Voices From The Lake is built like an extremely subtle and patient live set; a time lapse of slowly blooming, intricately lined flora, its creases and curves becoming more and more detailed and beautiful as the changes become exceedingly smaller and acute. It’s not difficult to understand why these seventy-two minutes are linked to an outdoor festival in Japan. As a whole, the record exists as a panoramic array of organic, sensory hypnosis like golden peels of light weaving in shafts around an evergreen forest and its piney scent, the whisper of vital noise flitting in feint waves on all sides all filtered through a thickly obfuscated dream-logic. As a listener, its absorption becomes womb-like and preternatural, lulling in its rhythmic, hyper-natural atmosphere until it exists at once as a singular, cocooning blanket and a minutely sculpted, dimly-colored aural abstract.

The album feels less birthed from manipulative hands and rather from outward-reaching, serotonin-addled mental-tendrils. It works outward from within rather the vice versa, its pervasive, cavernous synths wrapped around distant tidal ebbs and shuttering percussive whispers sliding down the stereo field like pent up moisture on dank marble walls. The album glides from one texture to the next with an almost subconscious grace. It’s one of the first dance records I’ve listened to all year that feels nearly impossible to track in all its various layers and intricacies. Its outer regions seem to not exist at all, their thickly coated synth textures so all-consuming and constant it’s hard not to feel completely swallowed.

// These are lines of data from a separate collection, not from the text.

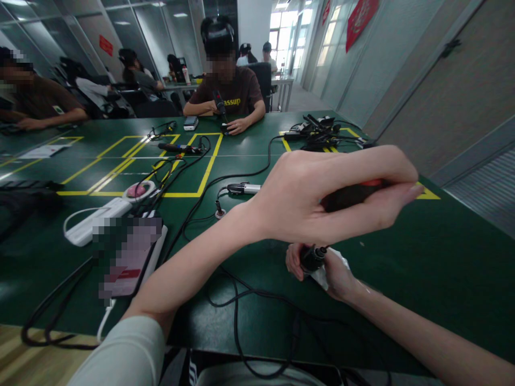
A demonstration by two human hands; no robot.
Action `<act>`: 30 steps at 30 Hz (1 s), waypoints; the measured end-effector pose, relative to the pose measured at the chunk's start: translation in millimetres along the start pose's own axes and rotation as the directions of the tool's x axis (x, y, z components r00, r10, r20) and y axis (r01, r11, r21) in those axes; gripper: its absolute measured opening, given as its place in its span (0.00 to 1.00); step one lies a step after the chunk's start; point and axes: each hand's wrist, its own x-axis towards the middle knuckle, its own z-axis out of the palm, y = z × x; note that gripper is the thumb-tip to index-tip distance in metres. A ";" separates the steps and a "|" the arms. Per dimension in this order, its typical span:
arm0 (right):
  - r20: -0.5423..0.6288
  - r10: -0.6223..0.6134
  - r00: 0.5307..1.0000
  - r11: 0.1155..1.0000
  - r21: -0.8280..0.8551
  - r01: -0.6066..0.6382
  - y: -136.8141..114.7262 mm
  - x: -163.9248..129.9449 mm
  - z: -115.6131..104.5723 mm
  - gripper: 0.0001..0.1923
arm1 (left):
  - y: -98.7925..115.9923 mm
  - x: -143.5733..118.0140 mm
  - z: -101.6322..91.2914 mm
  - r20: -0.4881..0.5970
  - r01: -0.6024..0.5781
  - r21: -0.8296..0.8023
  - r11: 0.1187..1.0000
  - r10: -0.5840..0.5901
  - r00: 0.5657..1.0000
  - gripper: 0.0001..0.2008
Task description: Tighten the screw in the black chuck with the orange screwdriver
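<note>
My left hand (338,195) is raised close to the camera, its thumb and fingers closed together. In the gap between them shows a dark thing with a red part (370,183); most of it is hidden. Lower down, just above the table, my right hand (340,273) is closed around a black cylindrical piece (313,258) with a narrower stepped end. A crumpled white wrapper or tissue (322,277) lies between that hand and the black piece. My left hand covers the space just beyond the right one.
On the green table (402,289) are looping black cables (237,295), a phone (129,257), a white power strip (98,221), a tape roll (139,190), a silver-black pen-like tool (243,188) and a pile of black tools (316,131). A co-worker (225,86) sits opposite, holding an electric screwdriver (219,103).
</note>
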 end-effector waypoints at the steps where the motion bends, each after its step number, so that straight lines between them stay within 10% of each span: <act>1: 0.000 0.000 1.000 1.000 0.003 0.000 0.2 0.0 -0.2 0.25 | 0.0 0.1 0.1 0.005 -0.002 -0.023 1.000 0.002 1.000 0.13; 30: 0.018 -0.024 1.000 1.000 0.017 0.023 3.7 -0.8 -2.3 0.25 | 3.1 -0.7 -9.3 0.153 0.021 0.022 1.000 -0.024 0.988 0.16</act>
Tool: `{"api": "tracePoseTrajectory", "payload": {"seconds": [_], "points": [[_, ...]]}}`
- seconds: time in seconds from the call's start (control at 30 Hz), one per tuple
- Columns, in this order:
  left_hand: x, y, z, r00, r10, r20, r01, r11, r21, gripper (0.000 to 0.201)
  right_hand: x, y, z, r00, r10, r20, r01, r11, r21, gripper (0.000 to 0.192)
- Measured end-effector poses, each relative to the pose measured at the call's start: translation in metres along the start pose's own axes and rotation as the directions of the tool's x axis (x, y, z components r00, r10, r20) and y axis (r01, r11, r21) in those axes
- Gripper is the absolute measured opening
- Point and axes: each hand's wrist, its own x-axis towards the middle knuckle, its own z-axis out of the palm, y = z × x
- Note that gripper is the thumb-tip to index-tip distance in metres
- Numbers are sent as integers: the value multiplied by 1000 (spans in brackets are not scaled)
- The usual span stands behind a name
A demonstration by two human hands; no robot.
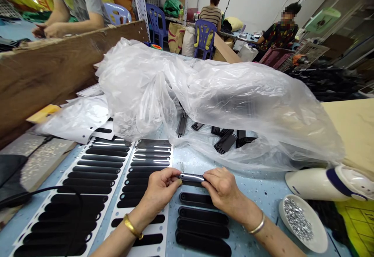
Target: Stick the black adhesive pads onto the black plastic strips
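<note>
My left hand (160, 188) and my right hand (223, 188) pinch the two ends of a narrow black glossy strip (191, 178), held level just above the blue table (263, 188). Below it lie three black oblong plastic pieces (203, 225) in a row. To the left lie white backing sheets (117, 194) with several black oval stickers, some slots on the nearer sheet bare. Each of my wrists wears a bangle.
A big crumpled clear plastic bag (222, 105) covers black comb-like parts (224, 142) behind my hands. At right sit a white dish of small shiny bits (302, 222) and a white and blue device (330, 183). A wooden board (58, 66) stands left; other people work beyond.
</note>
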Motion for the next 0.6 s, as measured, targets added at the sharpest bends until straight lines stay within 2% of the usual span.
{"api": "tracePoseTrajectory", "payload": {"seconds": [0.37, 0.6], "points": [[0, 4, -1, 1000, 27, 3, -27, 999, 31, 14, 3, -7, 1, 995, 10, -98, -8, 1000, 22, 15], [0, 3, -1, 1000, 15, -5, -15, 999, 35, 18, 3, -8, -1, 996, 16, -93, -17, 1000, -19, 15]]}}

Its middle-distance has a cosmologically-scaled complexity, rhythm and ambience dancing together and apart with the patience of embryonic galaxies. The pulsing kick and intricately programmed patters that often crop up between can feel like the record’s only graspable elements, yet they remain somehow unobtrusive and unconscious, as if the whole monolithic pallet is simply willed into a constant 4/4.

Tracks like “In Glova” and “Twins In Vergo (Reprise)” do provide some tangible, mechanical melody within the swirl of the record’s otherwise abstracted landscapes. “S.T.” is an especially resonate track. After twenty minutes of distant maneuvering its drooped four-chord synth melody slides into place with all the relative force of a sock to the mouth, or, more accurately, a few fingers gently squeezing your cranium. It’s accompanied by some reverberating dub propulsions and distant vocal crests before an assertive kick locks in and we’re suddenly listening to some honest-to-god techno. Voices From The Lake is so effortlessly constructed, even when its paid enough mind to pick its exhausting complexity apart, it still just pours itself from the speakers. It’s rare that we get a record in this genre that manages to straddle the aggressive intricacy of techno and the singular, aural mindscaping of long-form ambient music, but Voices From The Lake does that and then reinvents that. The Italian duo have put together a timeless and beautiful dance record that slides easily to the top of 2012’s best.